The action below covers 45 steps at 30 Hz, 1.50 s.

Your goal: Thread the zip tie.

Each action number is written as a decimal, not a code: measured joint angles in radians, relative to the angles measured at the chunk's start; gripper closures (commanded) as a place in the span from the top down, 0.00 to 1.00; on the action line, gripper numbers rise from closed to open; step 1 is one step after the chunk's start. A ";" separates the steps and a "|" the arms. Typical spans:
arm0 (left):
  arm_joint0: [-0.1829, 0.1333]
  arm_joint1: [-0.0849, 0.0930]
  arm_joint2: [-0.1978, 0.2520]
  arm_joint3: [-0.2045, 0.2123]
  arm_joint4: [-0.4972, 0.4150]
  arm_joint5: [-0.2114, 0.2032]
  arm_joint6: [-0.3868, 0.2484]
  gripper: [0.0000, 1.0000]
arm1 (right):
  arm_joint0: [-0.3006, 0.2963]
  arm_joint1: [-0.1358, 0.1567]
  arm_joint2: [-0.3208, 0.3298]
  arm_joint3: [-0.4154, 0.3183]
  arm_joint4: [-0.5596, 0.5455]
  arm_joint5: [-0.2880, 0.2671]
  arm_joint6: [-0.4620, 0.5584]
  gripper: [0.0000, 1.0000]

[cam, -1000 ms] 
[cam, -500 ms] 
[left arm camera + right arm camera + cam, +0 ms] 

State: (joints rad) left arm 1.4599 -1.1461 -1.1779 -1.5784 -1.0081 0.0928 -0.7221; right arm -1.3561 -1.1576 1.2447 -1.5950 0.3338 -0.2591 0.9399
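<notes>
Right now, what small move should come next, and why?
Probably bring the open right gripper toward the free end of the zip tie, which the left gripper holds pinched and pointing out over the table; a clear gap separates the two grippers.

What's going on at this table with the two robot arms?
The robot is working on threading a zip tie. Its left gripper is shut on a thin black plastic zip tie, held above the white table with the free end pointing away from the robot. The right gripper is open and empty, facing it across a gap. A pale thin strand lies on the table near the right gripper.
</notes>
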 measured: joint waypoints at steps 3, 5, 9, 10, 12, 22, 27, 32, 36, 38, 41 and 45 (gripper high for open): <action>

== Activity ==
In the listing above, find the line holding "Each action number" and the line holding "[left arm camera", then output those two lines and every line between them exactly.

== Exercise solution ==
Each action number is written as a decimal, not a code: measured joint angles in radians, relative to the angles measured at the chunk's start; gripper closures (commanded) as a place in the span from the top down, 0.00 to 1.00; on the action line, gripper numbers rise from closed to open; step 1 is one step after the chunk's start. A ";" separates the steps and a "|" the arms. Typical spans:
arm0 (left):
  arm_joint0: [-0.1829, 0.1333]
  arm_joint1: [-0.0849, 0.0930]
  arm_joint2: [-0.1978, 0.2520]
  arm_joint3: [-0.2045, 0.2123]
  arm_joint4: [-0.4972, 0.4150]
  arm_joint5: [-0.2114, 0.2032]
  arm_joint6: [-0.3868, 0.2484]
  gripper: [0.0000, 1.0000]
arm1 (right):
  arm_joint0: [-0.3006, 0.2963]
  arm_joint1: [-0.1358, 0.1567]
  arm_joint2: [-0.3208, 0.3298]
  arm_joint3: [-0.4154, 0.3183]
  arm_joint4: [-0.5596, 0.5455]
  arm_joint5: [-0.2880, 0.2671]
  arm_joint6: [-0.4620, 0.5584]
  gripper: [0.0000, 1.0000]

[cam, -1000 ms] 
[cam, -500 ms] 
[left arm camera + right arm camera + cam, +0 ms] 

What precedes this is the full answer.